It’s difficult to be objective about your teenage child’s anger — you’re so close to the situation and so emotionally involved that objectivity can be nearly impossible. Teenagers are often dealing with unfamiliar external pressures as well as dramatic internal changes, and their reactions can be extremely emotional — often angry. While anger is a normal, healthy emotion, it’s tough to determine how much anger is normal, especially when you’re dealing with an adolescent. Yelling, arguing, name-calling, and crying can all be normal teenage responses to anger. When anger turns to rage or violence, however, the behavior has crossed the line into dangerous territory. The list below outlines the behaviors to look for if you’re worried that your teenage child is in trouble.
SIGNS OF PROBLEMATIC ANGER
- Getting into physical fights at school or at home with siblings
- Excessive arguing with parents, teachers, peers, siblings, etc.
- Excessive emotional outbursts and rage
- Frequent irritability
- Relationship/dating violence
- Verbal threats
- Being cruel to younger siblings or pets (those who can’t defend themselves)
- Physical violence
- Destroying property
- Self-harm (cutting, burning, etc.)
WHAT CAN I DO TO HELP?
HELP GET TO THE ROOT OF THE PROBLEM
First, wait for your child to calm down. Trying to have a rational conversation while your teen is still having an emotional outburst or fit of rage will be counter-productive, and may cause you to become frustrated as well. When your child has calmed down, talk to them — try to get to the heart of the problem. Ask questions: “Is something wrong at school or with friends?” Listen to his or her problems without judgment. Remember, they may become angry, or they may not tell you.
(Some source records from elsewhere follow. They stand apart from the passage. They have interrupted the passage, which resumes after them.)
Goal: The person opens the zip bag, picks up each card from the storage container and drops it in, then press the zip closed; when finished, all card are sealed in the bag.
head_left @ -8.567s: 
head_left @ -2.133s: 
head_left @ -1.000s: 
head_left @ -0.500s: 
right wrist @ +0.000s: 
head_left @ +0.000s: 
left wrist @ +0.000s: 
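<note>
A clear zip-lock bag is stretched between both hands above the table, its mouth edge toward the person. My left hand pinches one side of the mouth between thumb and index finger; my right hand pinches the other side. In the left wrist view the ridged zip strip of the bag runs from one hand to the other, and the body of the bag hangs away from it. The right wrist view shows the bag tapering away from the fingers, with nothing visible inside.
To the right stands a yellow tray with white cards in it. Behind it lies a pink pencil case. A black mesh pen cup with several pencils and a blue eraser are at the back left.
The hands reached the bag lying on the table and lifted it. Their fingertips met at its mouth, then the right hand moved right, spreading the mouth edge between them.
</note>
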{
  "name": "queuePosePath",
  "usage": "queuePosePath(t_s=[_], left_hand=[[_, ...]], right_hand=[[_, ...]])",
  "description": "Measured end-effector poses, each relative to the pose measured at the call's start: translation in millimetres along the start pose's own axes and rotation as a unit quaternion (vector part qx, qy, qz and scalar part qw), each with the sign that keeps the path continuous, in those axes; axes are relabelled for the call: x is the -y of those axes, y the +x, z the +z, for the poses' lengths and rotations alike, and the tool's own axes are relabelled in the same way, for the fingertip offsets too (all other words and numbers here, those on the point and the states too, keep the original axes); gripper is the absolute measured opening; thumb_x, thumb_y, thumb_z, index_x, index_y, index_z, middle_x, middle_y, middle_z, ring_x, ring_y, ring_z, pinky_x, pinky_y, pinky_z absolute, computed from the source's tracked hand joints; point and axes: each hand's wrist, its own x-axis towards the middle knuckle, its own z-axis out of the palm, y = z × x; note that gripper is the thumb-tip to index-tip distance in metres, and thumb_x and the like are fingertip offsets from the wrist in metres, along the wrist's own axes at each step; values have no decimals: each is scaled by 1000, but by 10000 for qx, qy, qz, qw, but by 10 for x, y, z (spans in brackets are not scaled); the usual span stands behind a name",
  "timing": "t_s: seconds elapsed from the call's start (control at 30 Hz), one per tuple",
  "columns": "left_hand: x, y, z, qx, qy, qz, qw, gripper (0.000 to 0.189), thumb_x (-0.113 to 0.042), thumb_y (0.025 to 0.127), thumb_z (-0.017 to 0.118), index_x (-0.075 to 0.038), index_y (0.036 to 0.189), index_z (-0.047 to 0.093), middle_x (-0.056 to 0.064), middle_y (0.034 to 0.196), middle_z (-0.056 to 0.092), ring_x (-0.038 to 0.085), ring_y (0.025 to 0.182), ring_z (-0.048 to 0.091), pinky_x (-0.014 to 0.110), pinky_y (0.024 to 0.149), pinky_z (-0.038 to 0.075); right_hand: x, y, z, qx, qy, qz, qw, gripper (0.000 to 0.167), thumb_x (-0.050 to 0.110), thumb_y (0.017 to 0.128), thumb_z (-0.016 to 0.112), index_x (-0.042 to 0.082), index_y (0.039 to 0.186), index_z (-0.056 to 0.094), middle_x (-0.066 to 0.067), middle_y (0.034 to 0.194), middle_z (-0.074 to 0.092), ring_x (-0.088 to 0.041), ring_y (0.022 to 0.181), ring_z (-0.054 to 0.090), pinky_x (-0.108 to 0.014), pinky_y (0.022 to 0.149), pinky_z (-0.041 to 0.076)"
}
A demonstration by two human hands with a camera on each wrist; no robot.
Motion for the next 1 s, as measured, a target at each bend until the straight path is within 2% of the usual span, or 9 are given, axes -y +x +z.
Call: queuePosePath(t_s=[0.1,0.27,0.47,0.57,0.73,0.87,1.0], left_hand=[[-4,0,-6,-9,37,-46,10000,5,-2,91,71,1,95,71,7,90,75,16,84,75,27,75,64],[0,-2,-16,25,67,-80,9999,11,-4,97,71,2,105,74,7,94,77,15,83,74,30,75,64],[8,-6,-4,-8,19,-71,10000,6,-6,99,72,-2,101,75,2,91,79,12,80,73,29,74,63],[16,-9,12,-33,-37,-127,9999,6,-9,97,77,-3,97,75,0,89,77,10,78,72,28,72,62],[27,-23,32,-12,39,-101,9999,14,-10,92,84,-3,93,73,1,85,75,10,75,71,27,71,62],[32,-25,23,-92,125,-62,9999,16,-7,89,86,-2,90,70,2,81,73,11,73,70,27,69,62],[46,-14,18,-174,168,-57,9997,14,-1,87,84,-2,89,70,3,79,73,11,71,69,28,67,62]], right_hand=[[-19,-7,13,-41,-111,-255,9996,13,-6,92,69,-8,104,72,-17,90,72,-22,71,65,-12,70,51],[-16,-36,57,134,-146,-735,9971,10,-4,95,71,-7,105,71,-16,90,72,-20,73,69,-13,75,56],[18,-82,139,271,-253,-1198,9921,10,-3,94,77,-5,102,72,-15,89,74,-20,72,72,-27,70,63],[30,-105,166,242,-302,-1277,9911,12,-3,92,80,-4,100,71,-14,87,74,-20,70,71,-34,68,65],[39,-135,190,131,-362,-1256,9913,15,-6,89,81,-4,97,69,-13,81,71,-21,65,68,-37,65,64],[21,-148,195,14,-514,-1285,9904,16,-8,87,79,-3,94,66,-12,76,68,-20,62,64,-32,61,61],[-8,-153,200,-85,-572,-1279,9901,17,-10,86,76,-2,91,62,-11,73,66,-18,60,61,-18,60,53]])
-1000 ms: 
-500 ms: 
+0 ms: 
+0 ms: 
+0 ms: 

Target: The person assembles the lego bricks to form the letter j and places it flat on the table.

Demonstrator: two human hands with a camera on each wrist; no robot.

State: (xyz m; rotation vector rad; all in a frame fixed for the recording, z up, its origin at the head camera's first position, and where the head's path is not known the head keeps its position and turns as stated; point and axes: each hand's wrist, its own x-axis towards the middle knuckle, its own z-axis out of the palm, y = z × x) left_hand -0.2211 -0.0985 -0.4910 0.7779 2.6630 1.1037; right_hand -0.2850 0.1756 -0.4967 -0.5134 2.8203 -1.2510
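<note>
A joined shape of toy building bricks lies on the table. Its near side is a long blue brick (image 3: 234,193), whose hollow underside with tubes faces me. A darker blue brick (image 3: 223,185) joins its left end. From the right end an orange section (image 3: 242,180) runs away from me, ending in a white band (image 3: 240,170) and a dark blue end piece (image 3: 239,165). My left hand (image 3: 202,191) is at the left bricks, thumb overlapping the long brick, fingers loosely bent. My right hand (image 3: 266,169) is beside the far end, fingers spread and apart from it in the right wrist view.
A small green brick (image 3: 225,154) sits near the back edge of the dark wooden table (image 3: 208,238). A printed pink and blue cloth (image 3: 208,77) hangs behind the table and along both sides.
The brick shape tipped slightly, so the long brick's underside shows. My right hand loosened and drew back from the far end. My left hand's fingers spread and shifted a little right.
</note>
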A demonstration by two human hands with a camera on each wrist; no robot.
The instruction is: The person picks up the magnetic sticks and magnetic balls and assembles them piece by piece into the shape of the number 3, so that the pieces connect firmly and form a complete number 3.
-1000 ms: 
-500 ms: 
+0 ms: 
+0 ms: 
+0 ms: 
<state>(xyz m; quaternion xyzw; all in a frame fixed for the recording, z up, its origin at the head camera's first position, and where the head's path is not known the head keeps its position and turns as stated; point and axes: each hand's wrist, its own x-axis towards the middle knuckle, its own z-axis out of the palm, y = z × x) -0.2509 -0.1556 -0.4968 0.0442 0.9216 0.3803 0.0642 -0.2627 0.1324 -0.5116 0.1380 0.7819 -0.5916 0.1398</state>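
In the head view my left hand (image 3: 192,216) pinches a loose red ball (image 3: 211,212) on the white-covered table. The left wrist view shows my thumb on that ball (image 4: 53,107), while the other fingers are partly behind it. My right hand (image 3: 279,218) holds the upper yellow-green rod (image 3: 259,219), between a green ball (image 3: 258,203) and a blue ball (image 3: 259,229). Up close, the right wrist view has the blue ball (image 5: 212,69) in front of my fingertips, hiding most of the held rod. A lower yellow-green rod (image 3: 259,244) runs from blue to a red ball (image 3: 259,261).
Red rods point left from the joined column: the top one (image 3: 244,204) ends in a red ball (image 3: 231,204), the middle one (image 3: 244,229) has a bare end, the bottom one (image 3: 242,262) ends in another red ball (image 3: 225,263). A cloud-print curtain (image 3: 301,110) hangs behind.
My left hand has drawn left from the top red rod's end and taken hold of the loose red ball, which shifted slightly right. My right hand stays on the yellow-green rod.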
It’s still important to show that you care.
ESTABLISH EXPECTATIONS, RULES, AND CONSEQUENCES
It’s important to remember, at this point, that you can’t control someone else’s emotions — don’t try to “manage” your teen’s anger. What you can do is set realistic expectations and consequences, and give your child the tools to more effectively cope with his or her negative emotions. The first thing to do is to sit down with your adolescent child when you are both calm. Explain that anger is a valid emotional reaction that everyone experiences, and that you are more concerned about the negative, angry behaviors that they are displaying than the emotion itself.
REDUCE SCREEN TIME
Spending too much time on electronic devices (smart phones, video game consoles, tablets, etc.) can disturb your child’s sleep patterns. Poor sleep patterns can lead to irritability and increase the likelihood of an angry outburst. It’s also important to monitor your teens’ electronic device habits — exposure to violent TV shows, video games, and movies can increase the likelihood of violent behavior and outbursts as well.
FIND A HEALTHY OUTLET
The ideal solution is to find a healthy outlet for your teen to channel his or her anger. It’s a way to literally turn a negative into a positive, especially if they can use the energy to improve their physical condition or practice a skill. Of course, every child is different, so they may have to try a few things before they land on something that really sparks their interest. Healthy outlets can include (but certainly aren’t limited to):
- Writing in a journal
- Playing loud, angry music
LEAD BY EXAMPLE
It’s important to remember that your child learns their behavior from you. If you channel your frustrations into positive activities, they will, too. On the other hand, if you fly into a rage and start shouting and throwing things, your teenage child may think that this is an appropriate emotional response to frustration. This is even more important to remember when your teen is having an angry outburst. While it may be extremely difficult to do, remaining calm during your teenage child’s outburst will set a behavioral example for them as well as help diffuse the situation.